Led by Professor Eeles, this is the largest prostate cancer study of its kind in the UK and it’s seeking to increase our understanding of the genetic causes behind prostate cancer. “We already know about BRCA1 orBRCA2, so we are looking at other faulty genes that increase a man’s risk of developing prostate cancer,” Professor Eeles explains. “If we can find these specific alterations, we can screen other family members to see if they are also at a higher risk of developing prostate cancer. Once we have these insights, we can go on to develop new prostate cancer treatments and prevention strategies for the future.”

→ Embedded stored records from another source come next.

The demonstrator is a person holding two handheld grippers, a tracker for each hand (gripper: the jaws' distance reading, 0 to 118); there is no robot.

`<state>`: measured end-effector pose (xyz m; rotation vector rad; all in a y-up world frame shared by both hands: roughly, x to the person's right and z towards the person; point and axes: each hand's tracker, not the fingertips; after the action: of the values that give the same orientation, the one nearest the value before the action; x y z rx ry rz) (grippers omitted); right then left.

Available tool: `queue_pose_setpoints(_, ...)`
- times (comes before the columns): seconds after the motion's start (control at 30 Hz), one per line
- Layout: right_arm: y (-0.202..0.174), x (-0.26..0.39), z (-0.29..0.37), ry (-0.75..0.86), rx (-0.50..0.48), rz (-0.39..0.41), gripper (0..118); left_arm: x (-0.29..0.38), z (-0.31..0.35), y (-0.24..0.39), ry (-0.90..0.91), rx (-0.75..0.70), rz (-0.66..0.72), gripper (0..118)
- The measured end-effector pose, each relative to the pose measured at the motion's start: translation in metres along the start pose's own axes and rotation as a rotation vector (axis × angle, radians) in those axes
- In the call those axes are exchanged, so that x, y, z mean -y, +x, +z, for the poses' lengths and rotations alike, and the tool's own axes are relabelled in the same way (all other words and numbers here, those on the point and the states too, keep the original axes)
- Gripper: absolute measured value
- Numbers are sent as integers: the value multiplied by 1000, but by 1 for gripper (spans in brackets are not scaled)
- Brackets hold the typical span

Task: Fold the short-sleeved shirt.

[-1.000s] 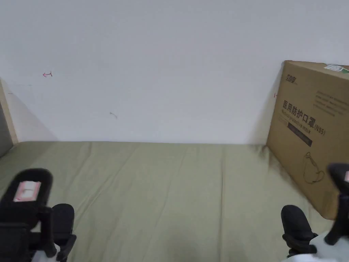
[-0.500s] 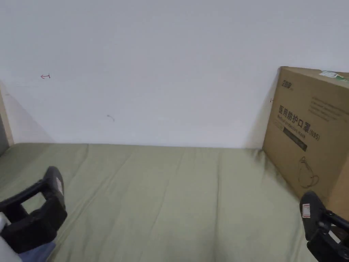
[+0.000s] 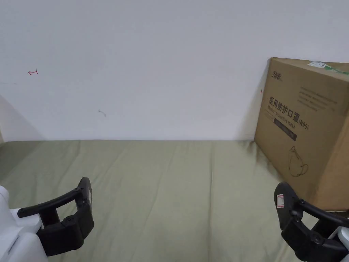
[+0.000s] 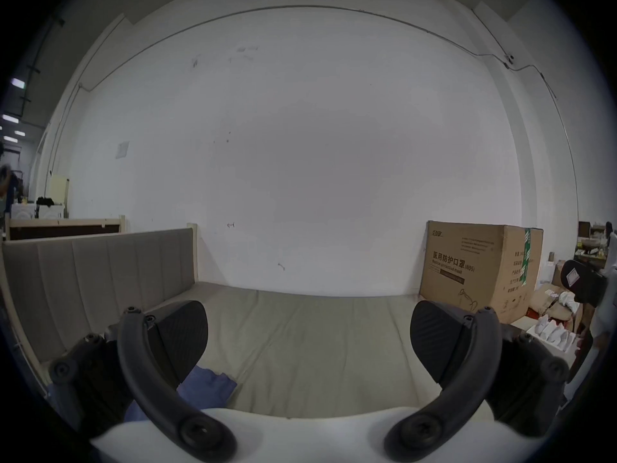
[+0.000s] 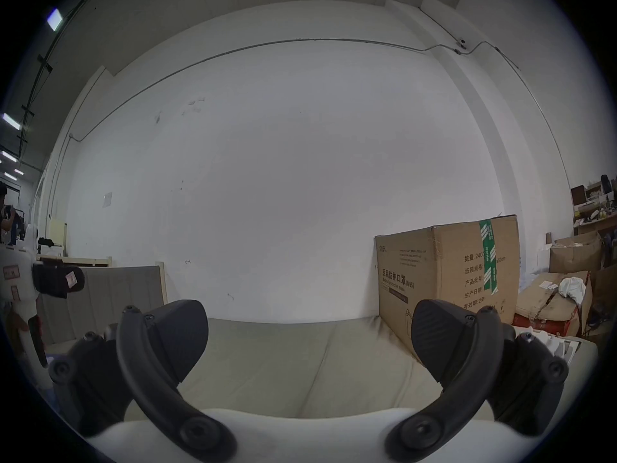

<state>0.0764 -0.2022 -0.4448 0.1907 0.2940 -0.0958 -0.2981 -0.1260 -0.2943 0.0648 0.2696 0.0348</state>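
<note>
Since a second ago the head camera has swung a little to the right and both tools have turned and dropped low over the bed; the left gripper now sits at seven o'clock in the head view with its jaws lying on their side, the right gripper at five o'clock likewise; each one's own view shows its jaws spread wide apart, holding nothing. I'd judge that folding has not begun and the person is only settling in to reach for cloth.

The short-sleeved shirt, a blue crumple, lies on the green sheet at seven o'clock in the left gripper view, just beside that gripper's left jaw; whether they touch I cannot tell.

Counted: one shirt; two grippers; one cardboard box standing at three o'clock against the white wall; one padded headboard at nine o'clock.
</note>
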Motion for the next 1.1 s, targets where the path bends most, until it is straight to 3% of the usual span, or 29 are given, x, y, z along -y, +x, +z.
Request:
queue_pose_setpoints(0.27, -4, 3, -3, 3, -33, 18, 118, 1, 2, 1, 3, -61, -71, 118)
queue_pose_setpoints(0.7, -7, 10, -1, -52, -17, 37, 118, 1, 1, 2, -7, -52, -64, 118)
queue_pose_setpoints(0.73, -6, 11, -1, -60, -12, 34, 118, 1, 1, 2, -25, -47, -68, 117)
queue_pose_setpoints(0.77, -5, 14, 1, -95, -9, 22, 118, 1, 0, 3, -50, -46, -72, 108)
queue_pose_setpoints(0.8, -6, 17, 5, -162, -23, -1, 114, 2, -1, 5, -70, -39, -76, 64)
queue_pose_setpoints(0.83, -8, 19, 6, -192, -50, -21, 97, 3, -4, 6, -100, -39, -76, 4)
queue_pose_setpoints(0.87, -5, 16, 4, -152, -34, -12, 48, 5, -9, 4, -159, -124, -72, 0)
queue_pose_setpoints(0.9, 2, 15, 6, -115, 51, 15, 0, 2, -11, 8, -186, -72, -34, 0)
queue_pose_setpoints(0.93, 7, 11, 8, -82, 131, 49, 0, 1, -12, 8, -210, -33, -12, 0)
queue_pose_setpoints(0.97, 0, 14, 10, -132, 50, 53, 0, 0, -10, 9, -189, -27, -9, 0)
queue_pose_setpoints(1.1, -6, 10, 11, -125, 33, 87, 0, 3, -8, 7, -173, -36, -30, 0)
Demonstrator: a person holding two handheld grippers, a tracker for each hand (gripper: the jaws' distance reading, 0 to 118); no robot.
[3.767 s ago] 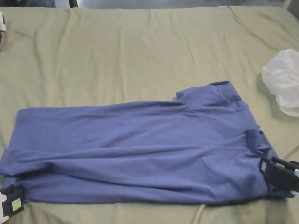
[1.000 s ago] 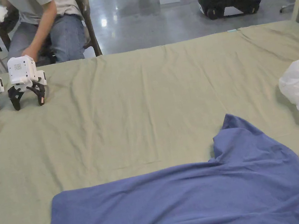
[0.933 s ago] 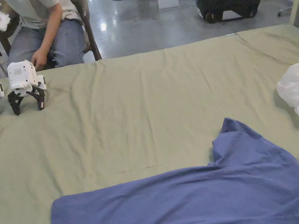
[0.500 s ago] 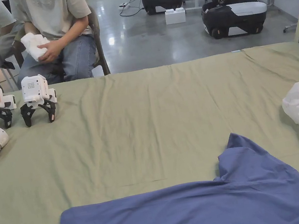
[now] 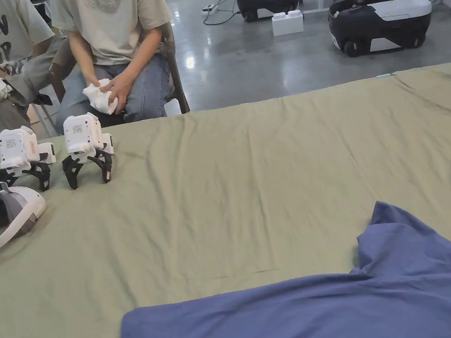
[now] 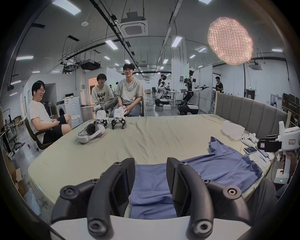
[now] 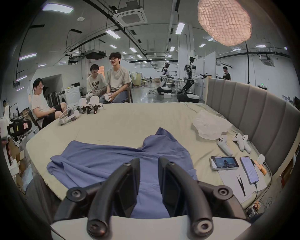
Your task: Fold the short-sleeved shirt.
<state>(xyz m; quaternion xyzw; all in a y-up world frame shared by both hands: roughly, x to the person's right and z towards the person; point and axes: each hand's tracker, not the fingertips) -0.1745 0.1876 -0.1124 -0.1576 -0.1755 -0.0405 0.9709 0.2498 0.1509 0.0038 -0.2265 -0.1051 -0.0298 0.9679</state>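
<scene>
Blue short-sleeved shirt [image 5: 317,313] lies flat at the near edge of the olive-green bedsheet [image 5: 253,184]. Left gripper [image 6: 151,183] and right gripper [image 7: 148,177] both have jaws apart, gripping nothing. Three people sit on chairs behind the bed; glossy grey concrete floor [image 5: 255,60] beyond.

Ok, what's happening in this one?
A person holding a gripper in each hand is folding a blue short-sleeved shirt on a bed covered with an olive-green sheet. The shirt lies partly folded along the near edge, one sleeve sticking out toward the far side. The left gripper and the right gripper are both open, poised near the shirt's near edge with nothing between their fingers. Three people sit watching at the far side.
</scene>
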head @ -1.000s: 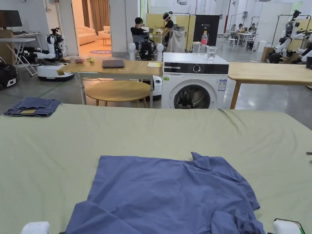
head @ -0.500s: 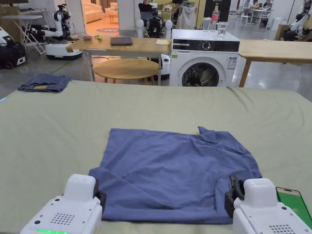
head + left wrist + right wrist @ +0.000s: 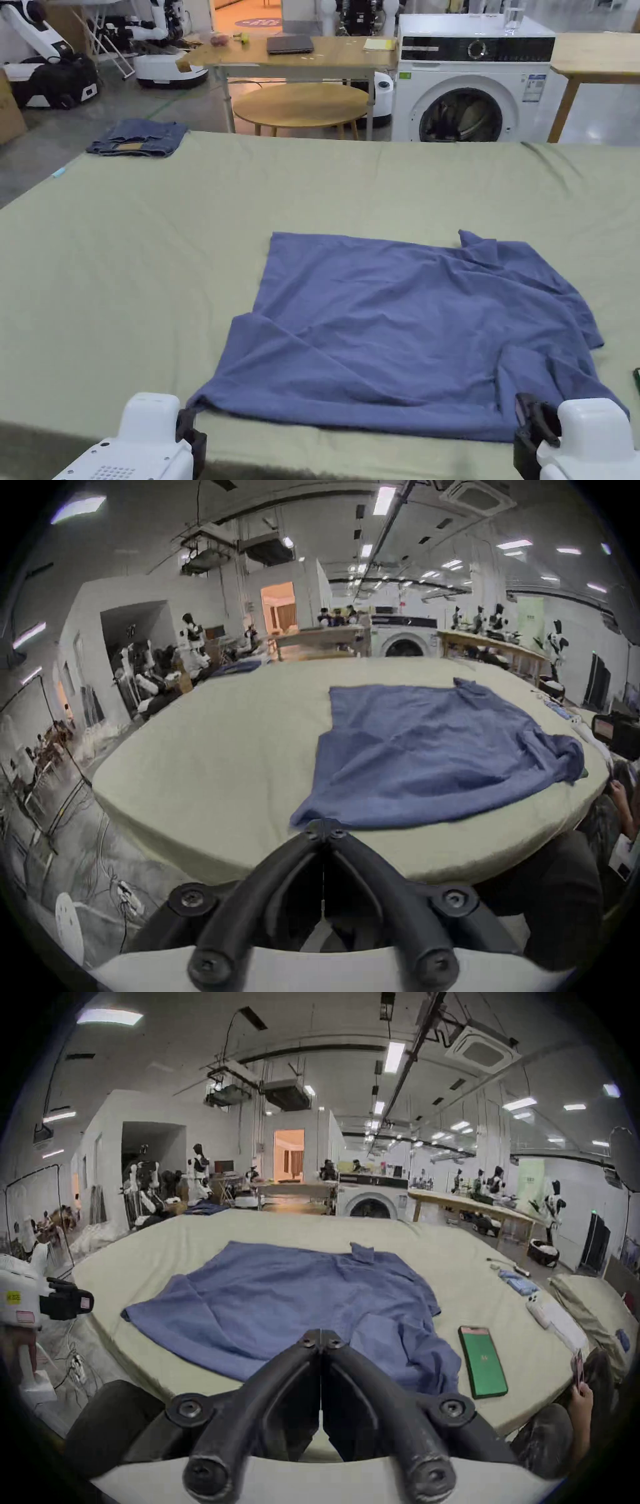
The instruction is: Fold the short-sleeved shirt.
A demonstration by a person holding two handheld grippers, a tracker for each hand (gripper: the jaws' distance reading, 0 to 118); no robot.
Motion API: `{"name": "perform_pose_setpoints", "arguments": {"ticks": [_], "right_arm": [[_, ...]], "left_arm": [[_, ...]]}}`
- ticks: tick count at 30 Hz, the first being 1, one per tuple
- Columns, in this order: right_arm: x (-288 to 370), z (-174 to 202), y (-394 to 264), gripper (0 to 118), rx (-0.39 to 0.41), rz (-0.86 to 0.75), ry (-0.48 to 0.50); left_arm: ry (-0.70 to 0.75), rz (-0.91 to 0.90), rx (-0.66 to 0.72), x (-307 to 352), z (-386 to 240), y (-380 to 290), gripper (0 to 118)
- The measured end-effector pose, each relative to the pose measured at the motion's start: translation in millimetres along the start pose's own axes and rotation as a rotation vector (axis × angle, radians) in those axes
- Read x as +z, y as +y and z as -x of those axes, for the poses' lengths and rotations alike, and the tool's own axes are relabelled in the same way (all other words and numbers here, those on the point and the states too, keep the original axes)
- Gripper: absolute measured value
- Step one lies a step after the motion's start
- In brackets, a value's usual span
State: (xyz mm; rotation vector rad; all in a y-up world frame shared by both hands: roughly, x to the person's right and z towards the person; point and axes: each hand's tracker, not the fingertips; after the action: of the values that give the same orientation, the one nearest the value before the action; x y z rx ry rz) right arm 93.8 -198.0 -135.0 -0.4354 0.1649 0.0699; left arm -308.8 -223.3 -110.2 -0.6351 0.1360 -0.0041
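Observation:
A blue short-sleeved shirt (image 3: 412, 331) lies spread and rumpled on the green-covered table (image 3: 125, 250), its hem along the near edge. My left gripper (image 3: 190, 431) is shut, its tips just short of the shirt's near left corner (image 3: 301, 817); in the left gripper view its jaws (image 3: 323, 826) meet with nothing between them. My right gripper (image 3: 528, 419) is shut too, at the near right hem by the bunched sleeve (image 3: 415, 1352). In the right gripper view its jaws (image 3: 321, 1336) are pressed together over the cloth, and the left gripper (image 3: 86, 1301) stands apart from the corner.
A phone with a green screen (image 3: 482, 1361) lies on the table right of the shirt. Folded jeans (image 3: 137, 137) sit at the far left corner. Beyond the table stand a washing machine (image 3: 475, 81), a round table (image 3: 300, 103) and wooden tables.
The head camera has tilted down and to the left. Both grippers came up at the shirt's near edge half a second ago and now sit lower, at its near corners.

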Motion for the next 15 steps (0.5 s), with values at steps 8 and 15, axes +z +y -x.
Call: {"name": "perform_pose_setpoints", "arguments": {"ticks": [8,15], "right_arm": [[-11,-39,-10,0,-0.019,0.061,-0.065],[-22,-83,-23,0,-0.099,0.125,-0.169]], "left_arm": [[-0.035,0.062,0.02,-58,3,29,118],[-0.064,0.269,-0.016,-124,2,34,87]]}}
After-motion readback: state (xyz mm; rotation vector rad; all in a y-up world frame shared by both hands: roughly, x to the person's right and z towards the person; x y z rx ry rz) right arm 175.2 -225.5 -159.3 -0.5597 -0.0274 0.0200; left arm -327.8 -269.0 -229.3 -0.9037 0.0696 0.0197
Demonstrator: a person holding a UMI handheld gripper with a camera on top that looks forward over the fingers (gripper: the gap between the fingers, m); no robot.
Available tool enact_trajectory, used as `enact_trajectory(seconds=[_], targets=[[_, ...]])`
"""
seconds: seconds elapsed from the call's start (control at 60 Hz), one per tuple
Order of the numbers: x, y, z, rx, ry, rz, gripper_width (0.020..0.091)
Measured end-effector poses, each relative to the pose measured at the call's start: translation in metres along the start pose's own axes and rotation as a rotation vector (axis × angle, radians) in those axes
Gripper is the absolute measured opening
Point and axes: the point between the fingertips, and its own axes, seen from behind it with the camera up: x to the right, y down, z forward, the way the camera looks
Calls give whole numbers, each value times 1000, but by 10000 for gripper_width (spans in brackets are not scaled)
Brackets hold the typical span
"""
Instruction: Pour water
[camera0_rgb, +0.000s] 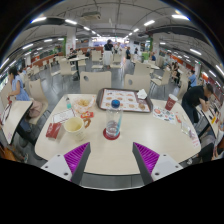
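While open, hand-held gripper (111, 157) faces one bottle (113, 119).

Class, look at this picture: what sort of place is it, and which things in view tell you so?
Probably a canteen or food court: rows of tables with chairs, a food tray on the near table, and long ceiling lights. A water bottle stands ahead of the open fingers.

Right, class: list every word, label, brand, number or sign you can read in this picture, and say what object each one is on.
No text can be read here.
Clear plastic water bottle with a blue cap, standing just ahead of the open gripper: its label is too small to read.
Dark rectangular tray with printed pictures, beyond the bottle: print too blurred to read.
Round white table: no writing seen.
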Motion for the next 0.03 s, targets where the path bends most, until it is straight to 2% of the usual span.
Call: enact_trajectory(seconds=[0.033], targets=[[2,0,0,1,3,-6,852]])
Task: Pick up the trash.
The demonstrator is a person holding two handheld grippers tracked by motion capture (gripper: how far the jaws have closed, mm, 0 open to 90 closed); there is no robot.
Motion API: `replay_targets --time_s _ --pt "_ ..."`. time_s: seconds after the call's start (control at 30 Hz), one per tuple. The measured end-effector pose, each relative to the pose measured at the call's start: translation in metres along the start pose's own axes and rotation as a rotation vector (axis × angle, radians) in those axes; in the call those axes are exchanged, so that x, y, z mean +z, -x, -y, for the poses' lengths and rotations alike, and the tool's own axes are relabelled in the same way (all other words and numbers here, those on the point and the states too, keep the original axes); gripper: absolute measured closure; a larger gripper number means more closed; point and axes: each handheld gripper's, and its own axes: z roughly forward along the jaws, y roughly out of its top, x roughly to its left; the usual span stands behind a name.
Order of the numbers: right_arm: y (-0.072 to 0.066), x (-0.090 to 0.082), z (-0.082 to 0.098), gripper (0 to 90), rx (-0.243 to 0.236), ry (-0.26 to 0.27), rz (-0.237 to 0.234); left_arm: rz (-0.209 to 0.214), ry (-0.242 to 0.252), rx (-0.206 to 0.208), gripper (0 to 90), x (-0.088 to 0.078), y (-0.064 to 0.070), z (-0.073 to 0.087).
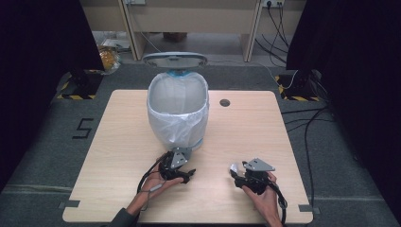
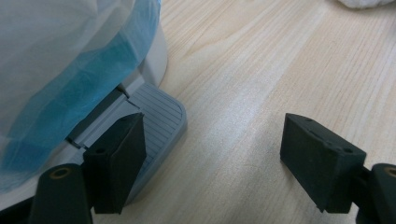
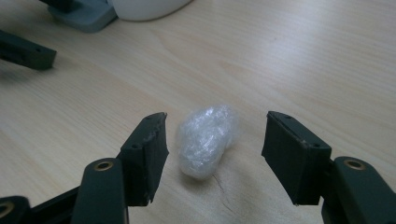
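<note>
A crumpled wad of clear plastic film (image 3: 205, 140) lies on the wooden table (image 3: 303, 56), near its front right. My right gripper (image 3: 215, 129) stands open around it, one jaw on each side, and neither pad touches the wad. In the high view the wad (image 1: 235, 168) sits just ahead of the right gripper (image 1: 242, 178). A white pedal bin (image 1: 177, 111) with a clear liner stands mid-table, its lid up. My left gripper (image 2: 215, 140) is open and empty at the bin's base. Its left jaw hovers over the grey foot pedal (image 2: 159, 116).
The blue-tinted liner (image 2: 56, 70) hangs over the bin's side close to the left gripper. A cable hole (image 1: 224, 102) lies in the tabletop right of the bin. One jaw of the left gripper (image 3: 25, 51) lies at the far left of the right gripper view.
</note>
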Motion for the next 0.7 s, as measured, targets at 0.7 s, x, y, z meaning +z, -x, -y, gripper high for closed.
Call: replay_targets --time_s 0.7 --pt "0.005 0.014 -0.005 57.6 0.008 -0.035 -0.003 0.0 0.0 0.001 21.8 0.0 0.0 0.0"
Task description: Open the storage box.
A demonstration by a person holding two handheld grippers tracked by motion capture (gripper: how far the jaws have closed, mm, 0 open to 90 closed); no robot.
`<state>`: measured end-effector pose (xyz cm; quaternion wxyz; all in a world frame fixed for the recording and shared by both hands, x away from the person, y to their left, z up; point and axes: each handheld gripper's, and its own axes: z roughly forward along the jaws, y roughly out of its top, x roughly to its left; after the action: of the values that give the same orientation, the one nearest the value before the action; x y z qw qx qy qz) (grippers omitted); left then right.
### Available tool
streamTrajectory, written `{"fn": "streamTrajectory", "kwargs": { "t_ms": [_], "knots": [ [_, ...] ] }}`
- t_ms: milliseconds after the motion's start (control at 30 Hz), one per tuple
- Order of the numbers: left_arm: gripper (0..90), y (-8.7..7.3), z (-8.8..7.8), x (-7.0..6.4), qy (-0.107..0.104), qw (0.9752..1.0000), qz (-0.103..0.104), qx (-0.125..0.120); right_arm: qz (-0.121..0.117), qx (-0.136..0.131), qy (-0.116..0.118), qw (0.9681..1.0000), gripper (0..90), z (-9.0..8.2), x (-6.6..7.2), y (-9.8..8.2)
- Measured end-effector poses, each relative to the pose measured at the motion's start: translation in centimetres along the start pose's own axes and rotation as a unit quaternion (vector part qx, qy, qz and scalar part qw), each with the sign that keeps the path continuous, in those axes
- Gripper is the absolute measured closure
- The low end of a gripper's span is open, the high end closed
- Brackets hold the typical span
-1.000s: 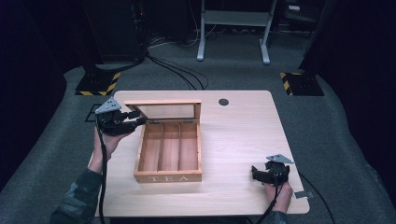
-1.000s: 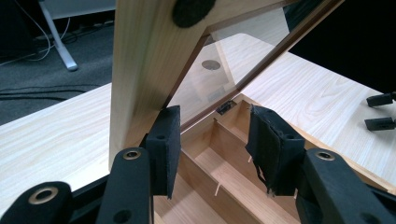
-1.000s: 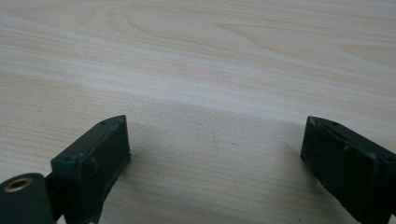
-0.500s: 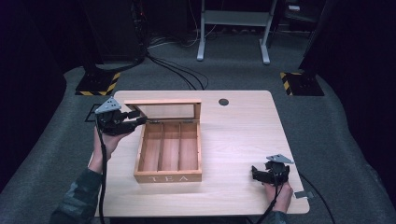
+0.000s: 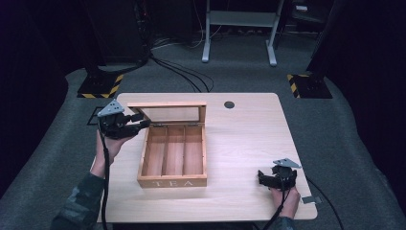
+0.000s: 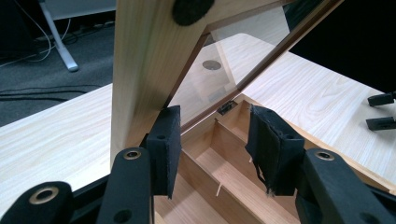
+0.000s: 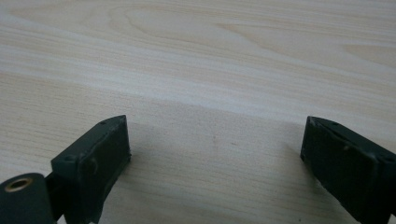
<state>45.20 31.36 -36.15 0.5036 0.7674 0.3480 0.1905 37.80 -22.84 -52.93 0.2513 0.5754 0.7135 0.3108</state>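
1. A wooden tea box (image 5: 174,155) is placed on the table (image 5: 249,139), left of the middle, with its front side toward the near edge.
2. The lid (image 5: 167,113) of the box, a wooden frame with a clear pane, is raised upright at the far side of the box, and three long compartments are seen inside.
3. The left gripper (image 5: 136,125) is held at the far left corner of the box, beside the left end of the lid.
4. In the left gripper view, a gap is seen between its fingers (image 6: 166,144); one finger is touching the wooden frame of the lid (image 6: 144,70), the other is apart from it over the compartments.
5. No grasp on the lid is seen.
6. The right gripper (image 5: 268,178) is rested near the near right corner of the table, well apart from the box.
7. Its fingers (image 7: 100,154) are spread wide and nothing is held between them.
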Motion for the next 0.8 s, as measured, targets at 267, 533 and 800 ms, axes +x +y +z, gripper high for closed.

So what about our existing knowledge of prostate cancer genetics? Can existing genetic tests and family history profiling be used to find men at higher risk of prostate cancer, so they can be targeted for screening? Professor Eeles and her researchers hope that the PROFILE study can answer these questions. “Screening men at higher risk could potentially lead to earlier diagnoses, which would improve their chances of cure,” Professor Eeles says. “We are looking at ways to optimise screening of such men, using magnetic imaging of the prostate, where we can visualise the internal structure of the prostate, and through prostate sampling use biopsies to determine if there are any changes to the cells that would indicate cancer. The ultimate goal is to eventually develop a genetic profiling test for the general population that can be used in an accessible and effective prostate screening programme.”
One of the major stumbling blocks in treating prostate cancer is determining who needs aggressive treatment – some are slow growing and will never need treatment whilst others will develop quickly. Researchers collaborating around the world are beginning to pinpoint the genes that put men at higher risk, and can begin to target treatment to those patients while potentially sparing thousands of others unnecessary therapy. The second hurdle researchers’ face is that the more aggressive prostate cancers can become resistant to current treatments. Knowing the genetic make-up of those prostate cancers will help doctors take a targeted approach to developing new treatments for these cancers that would otherwise kill the patient.
For Professor Eeles, advances like that are proof that cancer genetics not only provides a fascinating insight into the causes of cancer – but a clear signal of how best to defeat it.